Раздраженные своеволием мелкоты, большие машины сердито рявкали, обгоняя нас, и в наказание за строптивость пускали нам в глаза вонючую струю перегара.
Рядом с дорогой тянулись бесконечные и прямые полоски рельсов, по которым лениво ползли яркие вагончики дальнего трамвая. Их пассажиры, высунув головы из окон, обменивались приветственными взмахами рук с седоками машин.
С радостным удивлением смотрел я по сторонам, готовый во всеуслышание кричать: "Как же хорошо все, когда мир! Едешь открыто по той же самой дороге, по которой тогда пробирался только тайком, на дне грузовика или под задним сиденьем легковой машины. Не сгибаешься в три погибели и не мечтаешь исчезнуть совсем, услышав настигающий шум машины. Не задерживаешь дыхания на остановке, боясь, что случайный зевака, подошедший к машине, учует тебя и выдаст. До чего же легко на сердце, когда не боишься другого человека и на твою улыбку, на твой приветственный взмах тебе отвечают такой же улыбкой и таким же приветствием! Да, мир - это очень хорошо!"

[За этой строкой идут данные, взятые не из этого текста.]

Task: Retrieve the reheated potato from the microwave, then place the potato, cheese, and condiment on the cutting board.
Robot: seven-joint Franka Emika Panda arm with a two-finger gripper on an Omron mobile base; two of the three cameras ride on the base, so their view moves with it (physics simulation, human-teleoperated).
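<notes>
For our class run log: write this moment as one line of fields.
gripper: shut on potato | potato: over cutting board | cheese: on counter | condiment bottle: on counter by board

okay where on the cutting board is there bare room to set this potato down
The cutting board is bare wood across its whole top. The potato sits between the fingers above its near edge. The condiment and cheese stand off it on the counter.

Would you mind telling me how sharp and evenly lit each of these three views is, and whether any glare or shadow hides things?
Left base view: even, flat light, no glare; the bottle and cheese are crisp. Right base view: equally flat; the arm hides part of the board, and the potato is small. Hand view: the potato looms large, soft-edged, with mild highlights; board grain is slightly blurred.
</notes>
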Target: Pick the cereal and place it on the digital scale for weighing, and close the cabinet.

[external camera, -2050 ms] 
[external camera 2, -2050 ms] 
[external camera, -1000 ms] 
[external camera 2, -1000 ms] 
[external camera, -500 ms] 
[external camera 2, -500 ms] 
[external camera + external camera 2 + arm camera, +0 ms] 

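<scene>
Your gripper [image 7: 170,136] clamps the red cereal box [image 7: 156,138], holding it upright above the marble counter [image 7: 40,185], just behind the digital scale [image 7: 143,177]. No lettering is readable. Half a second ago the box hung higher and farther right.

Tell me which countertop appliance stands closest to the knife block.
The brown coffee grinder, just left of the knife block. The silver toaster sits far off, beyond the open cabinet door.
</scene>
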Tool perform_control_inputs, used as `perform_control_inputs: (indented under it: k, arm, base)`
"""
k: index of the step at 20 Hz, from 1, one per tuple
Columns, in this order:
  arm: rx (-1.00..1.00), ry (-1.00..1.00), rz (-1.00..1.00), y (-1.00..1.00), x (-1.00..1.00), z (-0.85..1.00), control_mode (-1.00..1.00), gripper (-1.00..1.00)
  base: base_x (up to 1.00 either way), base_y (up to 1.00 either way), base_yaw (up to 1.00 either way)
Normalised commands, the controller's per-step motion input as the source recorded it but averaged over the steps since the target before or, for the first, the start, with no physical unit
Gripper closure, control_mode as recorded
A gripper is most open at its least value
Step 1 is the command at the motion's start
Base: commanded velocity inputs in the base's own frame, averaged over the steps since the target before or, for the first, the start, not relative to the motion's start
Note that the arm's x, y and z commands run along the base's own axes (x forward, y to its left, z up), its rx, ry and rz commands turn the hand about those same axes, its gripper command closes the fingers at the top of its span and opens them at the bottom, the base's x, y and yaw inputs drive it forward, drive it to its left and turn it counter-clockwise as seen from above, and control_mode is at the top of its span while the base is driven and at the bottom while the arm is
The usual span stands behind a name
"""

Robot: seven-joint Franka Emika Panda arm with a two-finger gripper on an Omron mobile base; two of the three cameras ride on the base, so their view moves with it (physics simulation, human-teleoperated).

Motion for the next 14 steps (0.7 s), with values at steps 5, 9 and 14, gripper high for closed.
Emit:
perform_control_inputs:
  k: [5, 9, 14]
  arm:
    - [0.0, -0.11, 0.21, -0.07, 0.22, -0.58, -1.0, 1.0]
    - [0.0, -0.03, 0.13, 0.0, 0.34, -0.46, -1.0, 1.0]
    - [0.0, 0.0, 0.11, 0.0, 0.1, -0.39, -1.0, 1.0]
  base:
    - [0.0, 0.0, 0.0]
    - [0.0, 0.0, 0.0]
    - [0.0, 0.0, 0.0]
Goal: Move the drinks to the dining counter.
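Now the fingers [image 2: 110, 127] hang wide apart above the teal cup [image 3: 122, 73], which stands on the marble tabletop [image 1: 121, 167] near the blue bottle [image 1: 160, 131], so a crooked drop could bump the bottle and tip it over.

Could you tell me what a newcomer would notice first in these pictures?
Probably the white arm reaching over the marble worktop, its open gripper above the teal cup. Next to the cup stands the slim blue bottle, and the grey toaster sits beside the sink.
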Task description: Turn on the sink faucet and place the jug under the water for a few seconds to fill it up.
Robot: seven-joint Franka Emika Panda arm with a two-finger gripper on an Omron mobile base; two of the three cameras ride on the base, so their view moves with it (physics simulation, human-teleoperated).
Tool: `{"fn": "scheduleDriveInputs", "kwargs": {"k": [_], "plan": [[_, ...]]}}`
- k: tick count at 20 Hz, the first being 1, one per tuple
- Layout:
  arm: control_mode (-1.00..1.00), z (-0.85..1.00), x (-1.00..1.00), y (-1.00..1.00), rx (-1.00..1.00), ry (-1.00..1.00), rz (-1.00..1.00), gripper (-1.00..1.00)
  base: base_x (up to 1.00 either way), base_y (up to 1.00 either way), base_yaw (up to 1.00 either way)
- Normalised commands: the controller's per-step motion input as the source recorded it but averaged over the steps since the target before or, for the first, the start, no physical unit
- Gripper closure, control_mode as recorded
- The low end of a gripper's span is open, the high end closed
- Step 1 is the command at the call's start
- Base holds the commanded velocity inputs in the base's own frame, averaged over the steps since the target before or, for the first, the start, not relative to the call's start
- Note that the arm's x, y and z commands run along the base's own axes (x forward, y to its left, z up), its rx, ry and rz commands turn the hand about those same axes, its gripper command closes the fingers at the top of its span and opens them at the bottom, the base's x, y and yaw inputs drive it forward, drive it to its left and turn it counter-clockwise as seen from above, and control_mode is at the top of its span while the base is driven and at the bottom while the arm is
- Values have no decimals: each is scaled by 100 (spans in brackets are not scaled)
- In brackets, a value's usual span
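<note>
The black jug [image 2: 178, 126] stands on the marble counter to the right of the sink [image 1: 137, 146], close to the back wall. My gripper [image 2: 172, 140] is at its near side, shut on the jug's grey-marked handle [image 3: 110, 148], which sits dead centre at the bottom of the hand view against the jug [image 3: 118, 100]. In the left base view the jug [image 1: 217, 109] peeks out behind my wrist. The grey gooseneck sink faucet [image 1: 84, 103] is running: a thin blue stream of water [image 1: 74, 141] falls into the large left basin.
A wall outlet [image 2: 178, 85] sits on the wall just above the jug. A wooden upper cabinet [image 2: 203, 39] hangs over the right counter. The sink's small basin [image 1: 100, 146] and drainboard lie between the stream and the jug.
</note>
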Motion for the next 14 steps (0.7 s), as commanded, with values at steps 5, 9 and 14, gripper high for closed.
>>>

- Может быть, это сентиментальность, - сказал я, поведав Валлону свои мысли, рожденные дорогой.
- Нет, Константин, это не сентиментальность, - отозвался он. По-моему, это значительно глубже. Видишь ли, люди, не знающие ужасов войны, - а таких теперь много - не понимают, не чувствуют так остро благодеяние мира. Все, говорят, познается в сравнении. Пережившие долгие годы затемнения, как помнится, целыми ночами танцевали на улицах и площадях, когда вновь появился свет. Исчезновение страха перед неожиданным налетом бомбардировщиков сделало сон людей снова легким и спокойным, и они блаженно вытягивались на кроватях. Призрак смерти, витавший над этими полями, научил людей по-особенному ценить жизнь. Однако постепенно все это отошло на задний план, и, чтобы вспомнить о страшном, хотя и недавнем прошлом, нужен какой-то толчок, особое напоминание. У меня, например, эта дорога уже не вызывает тех чувств, которые появились здесь у тебя: я привык к ней. Ты увидел ее после войны впервые, и она напомнила тебе те тяжелые времена. Это не сентиментальность, это неизбежное возвращение в прошлое.